Les nouvelles pièces à conviction
La publication du rapport de l’Afssa – élément dont Hervé Gaymard ne disposait pas – apporte une nouvelle pièce à conviction, qui rend caduque a posteriori la suspension du fipronil, puisqu’il est désormais officiellement reconnu qu’il n’existe aucun danger particulier pour la santé humaine, lorsque le produit est correctement utilisé. Avec la décision du Conseil d’Etat et les conclusions sans équivoque du rapport de l’Afssa, Dominique Bussereau disposait donc dès le 5 avril 2005 de tous les éléments pour autoriser un produit que la très sévère Agence américaine pour l’Environnement (EPA) vient justement d’autoriser. Raisonnablement, il ne pouvait cette fois-ci invoquer le principe de précaution.

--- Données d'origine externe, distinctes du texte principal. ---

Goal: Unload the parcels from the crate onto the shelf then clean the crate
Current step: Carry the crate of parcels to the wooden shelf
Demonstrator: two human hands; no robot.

Or, qu’a fait le ministre ? Dès le 6 avril, il émet un arrêté pour réactualiser la suspension du fipronil, sur la base que la molécule fait actuellement l’objet d’une évaluation communautaire. Autrement dit, il ignore totalement les conclusions d’une étude pourtant commanditée par son prédécesseur et rendue publique la veille de son arrêté. Pire, il fonde sa décision exclusivement sur les deux avis de la Commission d’étude de la toxicité (la ComTox) des 19 novembre et 17 décembre 2003, qui indiquent que le Régent et le Gaucho soulèvent « des préoccupations majeures pour l’environnement et les espèces sauvages ». Or, comme l’a déclaré Hervé Gaymard lui-même dans le numéro du 18 novembre 2004 de la revue VSD, « des études scientifiques disent aujourd’hui que cette mortalité [des abeilles] ne serait pas due qu’aux pesticides incriminés. » Etudes que l’ancien ministre considère comme aussi fiables et indépendantes que « celles qui [l]’ont conduit à interdire les deux pesticides ».
Visiblement, ni ces études, ni les déclarations de l’ancien ministre, n’ont été prises en compte par Dominique Bussereau qui, tel Ponce Pilate, se décharge entièrement de la décision sur la Commission d’homologation européenne, qui doit statuer d’ici à la fin de l’année.